*Work required*
Look through the entries below, please, and copy every line with the word "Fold".

[[ Supplied information open ]]

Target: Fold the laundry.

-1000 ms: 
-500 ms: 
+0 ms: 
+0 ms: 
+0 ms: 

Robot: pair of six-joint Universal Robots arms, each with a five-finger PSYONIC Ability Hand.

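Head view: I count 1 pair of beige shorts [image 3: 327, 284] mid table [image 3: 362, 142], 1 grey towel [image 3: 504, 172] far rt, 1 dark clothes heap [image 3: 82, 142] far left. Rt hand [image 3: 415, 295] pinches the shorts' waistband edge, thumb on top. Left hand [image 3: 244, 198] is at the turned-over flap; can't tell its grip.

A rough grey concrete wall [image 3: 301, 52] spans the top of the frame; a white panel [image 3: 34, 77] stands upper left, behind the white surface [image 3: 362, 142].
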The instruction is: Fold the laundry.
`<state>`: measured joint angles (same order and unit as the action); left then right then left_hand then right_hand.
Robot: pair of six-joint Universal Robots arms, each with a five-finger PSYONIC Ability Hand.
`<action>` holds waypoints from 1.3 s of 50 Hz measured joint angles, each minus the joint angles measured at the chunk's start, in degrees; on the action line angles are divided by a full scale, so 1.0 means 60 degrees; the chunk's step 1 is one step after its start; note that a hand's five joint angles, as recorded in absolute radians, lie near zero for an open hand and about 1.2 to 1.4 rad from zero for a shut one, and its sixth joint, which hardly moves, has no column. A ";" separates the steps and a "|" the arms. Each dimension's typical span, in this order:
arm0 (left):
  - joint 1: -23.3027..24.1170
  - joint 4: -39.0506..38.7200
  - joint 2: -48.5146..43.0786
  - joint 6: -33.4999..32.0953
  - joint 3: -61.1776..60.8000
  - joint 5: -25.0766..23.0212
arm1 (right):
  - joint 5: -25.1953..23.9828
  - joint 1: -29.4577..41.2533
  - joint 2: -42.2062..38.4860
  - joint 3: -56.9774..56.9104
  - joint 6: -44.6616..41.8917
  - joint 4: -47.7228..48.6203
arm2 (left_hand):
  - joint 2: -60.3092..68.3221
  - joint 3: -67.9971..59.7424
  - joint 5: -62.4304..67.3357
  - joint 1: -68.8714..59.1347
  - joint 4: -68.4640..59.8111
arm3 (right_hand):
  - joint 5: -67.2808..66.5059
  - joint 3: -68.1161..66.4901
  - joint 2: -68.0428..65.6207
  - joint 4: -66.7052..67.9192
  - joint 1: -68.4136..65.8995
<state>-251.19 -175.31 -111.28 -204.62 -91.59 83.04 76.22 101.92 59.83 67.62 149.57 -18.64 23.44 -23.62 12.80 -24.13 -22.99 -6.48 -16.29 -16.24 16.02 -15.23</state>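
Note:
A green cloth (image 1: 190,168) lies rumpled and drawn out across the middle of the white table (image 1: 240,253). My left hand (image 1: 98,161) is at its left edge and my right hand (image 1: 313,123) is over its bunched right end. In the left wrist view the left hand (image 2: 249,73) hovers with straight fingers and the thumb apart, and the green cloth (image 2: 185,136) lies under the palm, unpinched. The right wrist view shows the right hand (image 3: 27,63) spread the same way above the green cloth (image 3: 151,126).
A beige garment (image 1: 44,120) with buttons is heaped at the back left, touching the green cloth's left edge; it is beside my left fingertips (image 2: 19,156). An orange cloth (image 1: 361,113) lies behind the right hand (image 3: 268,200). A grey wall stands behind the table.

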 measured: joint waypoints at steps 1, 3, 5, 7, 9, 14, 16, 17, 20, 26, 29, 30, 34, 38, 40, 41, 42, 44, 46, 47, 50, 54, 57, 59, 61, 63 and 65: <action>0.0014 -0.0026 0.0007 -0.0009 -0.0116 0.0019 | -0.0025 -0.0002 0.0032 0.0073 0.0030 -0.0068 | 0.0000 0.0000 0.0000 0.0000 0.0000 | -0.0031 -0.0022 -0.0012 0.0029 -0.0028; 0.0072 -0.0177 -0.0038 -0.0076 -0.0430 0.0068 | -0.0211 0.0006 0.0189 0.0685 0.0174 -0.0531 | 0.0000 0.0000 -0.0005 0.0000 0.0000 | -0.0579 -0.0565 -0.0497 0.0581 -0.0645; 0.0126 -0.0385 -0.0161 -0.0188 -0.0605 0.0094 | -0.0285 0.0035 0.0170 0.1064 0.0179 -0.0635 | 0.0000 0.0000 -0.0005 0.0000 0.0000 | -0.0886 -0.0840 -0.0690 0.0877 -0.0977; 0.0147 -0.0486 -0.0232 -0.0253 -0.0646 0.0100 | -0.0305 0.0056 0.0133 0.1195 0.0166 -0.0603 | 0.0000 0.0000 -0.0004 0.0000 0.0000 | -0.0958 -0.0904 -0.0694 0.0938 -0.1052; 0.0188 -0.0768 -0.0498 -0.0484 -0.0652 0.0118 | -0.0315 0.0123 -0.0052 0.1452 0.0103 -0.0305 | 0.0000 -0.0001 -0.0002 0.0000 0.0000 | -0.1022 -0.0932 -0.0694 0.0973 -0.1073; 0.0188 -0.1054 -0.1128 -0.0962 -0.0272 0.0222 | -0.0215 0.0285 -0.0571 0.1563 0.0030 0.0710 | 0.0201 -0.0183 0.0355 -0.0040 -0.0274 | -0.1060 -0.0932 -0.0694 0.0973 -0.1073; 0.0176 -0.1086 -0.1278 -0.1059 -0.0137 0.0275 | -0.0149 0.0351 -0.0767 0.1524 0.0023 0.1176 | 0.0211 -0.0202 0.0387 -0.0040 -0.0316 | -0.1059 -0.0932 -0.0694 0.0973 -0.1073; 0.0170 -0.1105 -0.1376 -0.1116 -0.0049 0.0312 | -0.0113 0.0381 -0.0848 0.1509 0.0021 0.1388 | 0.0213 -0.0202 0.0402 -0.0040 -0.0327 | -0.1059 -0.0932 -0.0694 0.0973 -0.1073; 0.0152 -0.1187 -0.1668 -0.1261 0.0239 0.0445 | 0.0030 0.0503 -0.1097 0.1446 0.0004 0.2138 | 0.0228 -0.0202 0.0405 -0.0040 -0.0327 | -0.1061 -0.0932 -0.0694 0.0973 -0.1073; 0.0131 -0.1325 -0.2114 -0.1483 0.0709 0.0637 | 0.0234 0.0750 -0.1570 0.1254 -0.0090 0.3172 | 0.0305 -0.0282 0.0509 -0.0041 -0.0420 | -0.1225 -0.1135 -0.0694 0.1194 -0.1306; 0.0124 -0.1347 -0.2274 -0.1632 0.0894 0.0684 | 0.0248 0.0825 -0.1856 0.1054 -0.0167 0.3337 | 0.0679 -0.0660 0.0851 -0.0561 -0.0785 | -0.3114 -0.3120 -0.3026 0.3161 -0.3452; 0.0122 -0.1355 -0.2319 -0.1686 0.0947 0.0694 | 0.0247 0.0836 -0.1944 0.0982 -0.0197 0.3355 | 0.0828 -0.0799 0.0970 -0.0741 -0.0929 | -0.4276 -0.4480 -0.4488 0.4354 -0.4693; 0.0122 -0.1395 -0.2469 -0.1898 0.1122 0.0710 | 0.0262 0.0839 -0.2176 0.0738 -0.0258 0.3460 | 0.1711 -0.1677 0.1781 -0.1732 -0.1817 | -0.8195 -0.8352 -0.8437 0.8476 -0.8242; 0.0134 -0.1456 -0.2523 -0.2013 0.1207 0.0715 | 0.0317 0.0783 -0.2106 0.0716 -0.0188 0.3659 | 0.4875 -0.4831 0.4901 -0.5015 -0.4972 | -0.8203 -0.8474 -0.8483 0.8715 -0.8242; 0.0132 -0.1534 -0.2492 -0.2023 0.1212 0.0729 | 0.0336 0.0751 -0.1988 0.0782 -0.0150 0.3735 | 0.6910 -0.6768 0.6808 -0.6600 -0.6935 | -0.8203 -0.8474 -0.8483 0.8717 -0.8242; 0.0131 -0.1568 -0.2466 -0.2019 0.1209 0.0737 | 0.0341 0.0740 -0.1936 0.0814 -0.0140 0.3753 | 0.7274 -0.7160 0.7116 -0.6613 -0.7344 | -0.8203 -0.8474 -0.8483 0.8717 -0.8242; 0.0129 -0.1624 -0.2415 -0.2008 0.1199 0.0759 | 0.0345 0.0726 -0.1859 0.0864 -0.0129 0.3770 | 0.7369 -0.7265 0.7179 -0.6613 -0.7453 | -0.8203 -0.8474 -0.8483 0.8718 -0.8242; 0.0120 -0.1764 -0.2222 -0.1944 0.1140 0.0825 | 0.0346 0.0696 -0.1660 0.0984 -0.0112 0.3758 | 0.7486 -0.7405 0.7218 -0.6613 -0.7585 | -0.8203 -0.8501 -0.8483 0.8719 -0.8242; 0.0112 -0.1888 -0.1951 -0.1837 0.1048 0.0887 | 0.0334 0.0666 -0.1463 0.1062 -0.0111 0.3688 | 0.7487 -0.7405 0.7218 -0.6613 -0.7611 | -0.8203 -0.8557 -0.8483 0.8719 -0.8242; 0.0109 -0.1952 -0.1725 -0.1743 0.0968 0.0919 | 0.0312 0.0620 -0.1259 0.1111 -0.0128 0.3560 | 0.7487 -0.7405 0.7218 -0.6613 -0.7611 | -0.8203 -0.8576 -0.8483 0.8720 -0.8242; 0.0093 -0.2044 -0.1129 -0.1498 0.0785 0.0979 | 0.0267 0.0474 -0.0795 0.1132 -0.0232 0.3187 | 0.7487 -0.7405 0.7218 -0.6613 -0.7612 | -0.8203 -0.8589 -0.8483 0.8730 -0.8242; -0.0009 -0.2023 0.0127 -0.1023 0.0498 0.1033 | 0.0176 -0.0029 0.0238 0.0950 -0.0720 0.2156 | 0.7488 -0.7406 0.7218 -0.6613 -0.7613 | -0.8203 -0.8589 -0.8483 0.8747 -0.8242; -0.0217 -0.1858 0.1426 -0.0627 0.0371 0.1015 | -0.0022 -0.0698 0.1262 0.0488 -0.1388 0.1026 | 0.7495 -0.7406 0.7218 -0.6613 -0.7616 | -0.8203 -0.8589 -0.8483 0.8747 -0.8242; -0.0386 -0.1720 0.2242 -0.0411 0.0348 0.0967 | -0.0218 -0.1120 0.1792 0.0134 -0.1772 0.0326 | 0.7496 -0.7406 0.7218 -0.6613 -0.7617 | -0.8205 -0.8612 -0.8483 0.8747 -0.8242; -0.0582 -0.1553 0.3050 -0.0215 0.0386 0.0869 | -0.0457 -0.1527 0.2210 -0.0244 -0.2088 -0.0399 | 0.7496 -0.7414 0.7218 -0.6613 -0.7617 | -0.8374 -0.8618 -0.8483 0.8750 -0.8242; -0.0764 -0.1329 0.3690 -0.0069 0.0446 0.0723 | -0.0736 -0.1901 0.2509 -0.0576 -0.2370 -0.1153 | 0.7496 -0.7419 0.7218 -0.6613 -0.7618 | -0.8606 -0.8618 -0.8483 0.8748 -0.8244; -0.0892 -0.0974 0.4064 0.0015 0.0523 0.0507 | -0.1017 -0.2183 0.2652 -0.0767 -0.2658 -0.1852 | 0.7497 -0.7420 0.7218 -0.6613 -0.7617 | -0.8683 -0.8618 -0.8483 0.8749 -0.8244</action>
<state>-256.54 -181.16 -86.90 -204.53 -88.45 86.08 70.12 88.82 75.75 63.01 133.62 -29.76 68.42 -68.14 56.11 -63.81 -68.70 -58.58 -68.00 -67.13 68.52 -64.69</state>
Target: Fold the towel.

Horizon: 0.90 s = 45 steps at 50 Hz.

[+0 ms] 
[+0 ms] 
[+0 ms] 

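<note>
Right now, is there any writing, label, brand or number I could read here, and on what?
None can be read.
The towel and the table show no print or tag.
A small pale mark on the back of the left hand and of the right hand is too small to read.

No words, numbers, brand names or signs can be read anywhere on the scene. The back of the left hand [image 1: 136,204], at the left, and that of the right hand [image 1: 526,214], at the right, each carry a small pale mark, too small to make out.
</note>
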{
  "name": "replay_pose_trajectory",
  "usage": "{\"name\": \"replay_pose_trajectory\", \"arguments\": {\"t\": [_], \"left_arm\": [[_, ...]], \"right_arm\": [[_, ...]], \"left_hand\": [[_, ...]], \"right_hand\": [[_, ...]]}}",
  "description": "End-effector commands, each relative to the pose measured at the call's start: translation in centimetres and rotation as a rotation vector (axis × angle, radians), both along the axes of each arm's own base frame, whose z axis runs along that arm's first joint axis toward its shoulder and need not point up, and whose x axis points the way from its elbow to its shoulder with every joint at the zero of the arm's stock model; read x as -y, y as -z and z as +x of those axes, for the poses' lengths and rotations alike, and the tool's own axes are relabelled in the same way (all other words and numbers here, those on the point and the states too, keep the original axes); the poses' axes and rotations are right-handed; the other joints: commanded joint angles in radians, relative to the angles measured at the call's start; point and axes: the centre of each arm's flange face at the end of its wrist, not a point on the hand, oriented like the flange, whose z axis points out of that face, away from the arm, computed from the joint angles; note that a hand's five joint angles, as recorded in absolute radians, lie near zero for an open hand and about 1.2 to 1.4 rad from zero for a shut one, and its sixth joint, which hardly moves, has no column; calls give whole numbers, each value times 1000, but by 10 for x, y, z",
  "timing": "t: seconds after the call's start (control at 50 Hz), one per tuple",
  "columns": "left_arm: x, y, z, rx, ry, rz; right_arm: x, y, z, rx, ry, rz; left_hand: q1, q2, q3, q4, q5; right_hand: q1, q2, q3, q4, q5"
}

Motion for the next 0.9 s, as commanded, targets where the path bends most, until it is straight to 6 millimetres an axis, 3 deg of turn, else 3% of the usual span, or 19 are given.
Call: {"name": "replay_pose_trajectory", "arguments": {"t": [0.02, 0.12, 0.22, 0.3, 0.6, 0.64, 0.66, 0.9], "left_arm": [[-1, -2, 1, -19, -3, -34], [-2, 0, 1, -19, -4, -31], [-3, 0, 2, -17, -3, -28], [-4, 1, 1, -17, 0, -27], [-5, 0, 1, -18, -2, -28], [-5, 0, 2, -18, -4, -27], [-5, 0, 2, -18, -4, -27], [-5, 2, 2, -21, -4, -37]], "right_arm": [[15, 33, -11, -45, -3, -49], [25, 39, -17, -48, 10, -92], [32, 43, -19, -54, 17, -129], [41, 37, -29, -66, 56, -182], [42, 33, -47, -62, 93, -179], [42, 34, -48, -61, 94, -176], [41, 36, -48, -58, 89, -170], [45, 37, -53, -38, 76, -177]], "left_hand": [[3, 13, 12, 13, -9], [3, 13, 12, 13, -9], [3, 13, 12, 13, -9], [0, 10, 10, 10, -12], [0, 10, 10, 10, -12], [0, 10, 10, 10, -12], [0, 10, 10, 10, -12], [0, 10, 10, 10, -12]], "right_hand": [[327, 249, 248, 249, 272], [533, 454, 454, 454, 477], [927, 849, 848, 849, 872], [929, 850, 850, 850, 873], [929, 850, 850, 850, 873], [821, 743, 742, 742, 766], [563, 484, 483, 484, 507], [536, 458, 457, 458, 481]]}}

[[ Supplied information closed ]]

*Response below*
Target: Fold the laundry.
The instruction is: Fold the laundry.
Target: Fold the towel.

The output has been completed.